TASK DESCRIPTION: Answer with the exact lines of the following material from the one containing "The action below" through the one containing "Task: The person", both end lines included.

++++++++

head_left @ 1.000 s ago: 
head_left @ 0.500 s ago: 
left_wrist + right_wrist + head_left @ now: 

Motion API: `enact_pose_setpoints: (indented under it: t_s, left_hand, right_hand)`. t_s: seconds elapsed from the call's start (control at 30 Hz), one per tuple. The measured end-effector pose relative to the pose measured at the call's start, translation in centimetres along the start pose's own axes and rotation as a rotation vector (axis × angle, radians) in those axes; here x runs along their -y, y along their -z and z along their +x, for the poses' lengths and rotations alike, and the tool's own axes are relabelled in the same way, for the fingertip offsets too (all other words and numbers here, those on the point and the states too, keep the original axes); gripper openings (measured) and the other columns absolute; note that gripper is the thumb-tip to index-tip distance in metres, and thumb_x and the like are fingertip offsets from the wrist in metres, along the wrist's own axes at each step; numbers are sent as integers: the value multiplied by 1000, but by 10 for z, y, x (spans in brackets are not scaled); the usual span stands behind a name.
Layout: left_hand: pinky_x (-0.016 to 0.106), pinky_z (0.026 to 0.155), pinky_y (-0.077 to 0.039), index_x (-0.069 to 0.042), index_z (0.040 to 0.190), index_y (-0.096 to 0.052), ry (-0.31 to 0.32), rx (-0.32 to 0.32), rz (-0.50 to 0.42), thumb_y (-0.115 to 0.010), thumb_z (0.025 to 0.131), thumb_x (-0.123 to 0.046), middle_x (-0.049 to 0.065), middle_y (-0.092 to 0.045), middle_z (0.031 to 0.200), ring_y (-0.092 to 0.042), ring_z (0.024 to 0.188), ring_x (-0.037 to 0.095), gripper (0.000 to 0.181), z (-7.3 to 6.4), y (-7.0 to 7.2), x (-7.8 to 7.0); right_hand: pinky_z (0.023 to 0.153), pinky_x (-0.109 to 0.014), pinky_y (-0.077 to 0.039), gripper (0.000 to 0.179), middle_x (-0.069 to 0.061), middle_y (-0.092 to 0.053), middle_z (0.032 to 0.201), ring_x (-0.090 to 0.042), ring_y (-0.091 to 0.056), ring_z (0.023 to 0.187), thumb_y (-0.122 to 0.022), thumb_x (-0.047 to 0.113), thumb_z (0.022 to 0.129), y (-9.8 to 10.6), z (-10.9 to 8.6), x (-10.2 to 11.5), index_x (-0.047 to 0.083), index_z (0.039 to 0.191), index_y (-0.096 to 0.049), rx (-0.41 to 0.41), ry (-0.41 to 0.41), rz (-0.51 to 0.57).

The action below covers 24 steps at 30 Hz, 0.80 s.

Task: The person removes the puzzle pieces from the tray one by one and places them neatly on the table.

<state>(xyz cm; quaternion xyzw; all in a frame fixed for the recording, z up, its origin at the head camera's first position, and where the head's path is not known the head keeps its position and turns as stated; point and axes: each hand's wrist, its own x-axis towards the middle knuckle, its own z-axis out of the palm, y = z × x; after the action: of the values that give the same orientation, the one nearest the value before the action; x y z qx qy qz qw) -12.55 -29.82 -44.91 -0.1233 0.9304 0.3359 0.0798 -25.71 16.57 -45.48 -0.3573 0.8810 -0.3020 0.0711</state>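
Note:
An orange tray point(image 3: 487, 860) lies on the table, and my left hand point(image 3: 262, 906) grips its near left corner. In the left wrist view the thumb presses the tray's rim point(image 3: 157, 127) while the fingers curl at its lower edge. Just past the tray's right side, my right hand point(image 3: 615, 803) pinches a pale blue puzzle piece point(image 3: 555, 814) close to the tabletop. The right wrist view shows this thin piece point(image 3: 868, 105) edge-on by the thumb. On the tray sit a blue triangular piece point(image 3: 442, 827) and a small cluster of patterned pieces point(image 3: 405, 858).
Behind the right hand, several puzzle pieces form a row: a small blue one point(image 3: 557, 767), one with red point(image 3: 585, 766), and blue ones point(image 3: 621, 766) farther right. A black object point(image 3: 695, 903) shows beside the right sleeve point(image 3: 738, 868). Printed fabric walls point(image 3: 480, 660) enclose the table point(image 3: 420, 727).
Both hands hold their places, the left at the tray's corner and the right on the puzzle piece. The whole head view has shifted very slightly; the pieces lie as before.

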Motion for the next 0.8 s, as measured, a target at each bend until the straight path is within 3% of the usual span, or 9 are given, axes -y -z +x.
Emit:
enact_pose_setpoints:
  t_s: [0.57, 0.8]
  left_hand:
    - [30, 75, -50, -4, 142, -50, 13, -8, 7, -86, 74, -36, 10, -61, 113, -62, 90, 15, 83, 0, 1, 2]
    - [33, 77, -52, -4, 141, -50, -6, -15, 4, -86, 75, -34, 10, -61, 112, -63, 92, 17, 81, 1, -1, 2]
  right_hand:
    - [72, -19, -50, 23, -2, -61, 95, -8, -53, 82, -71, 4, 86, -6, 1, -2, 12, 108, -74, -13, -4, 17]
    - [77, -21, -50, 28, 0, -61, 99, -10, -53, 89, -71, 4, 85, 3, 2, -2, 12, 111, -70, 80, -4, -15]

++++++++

TASK RESPONSE:
The action below covers 24 steps at 30 Hz, 0.80 s.

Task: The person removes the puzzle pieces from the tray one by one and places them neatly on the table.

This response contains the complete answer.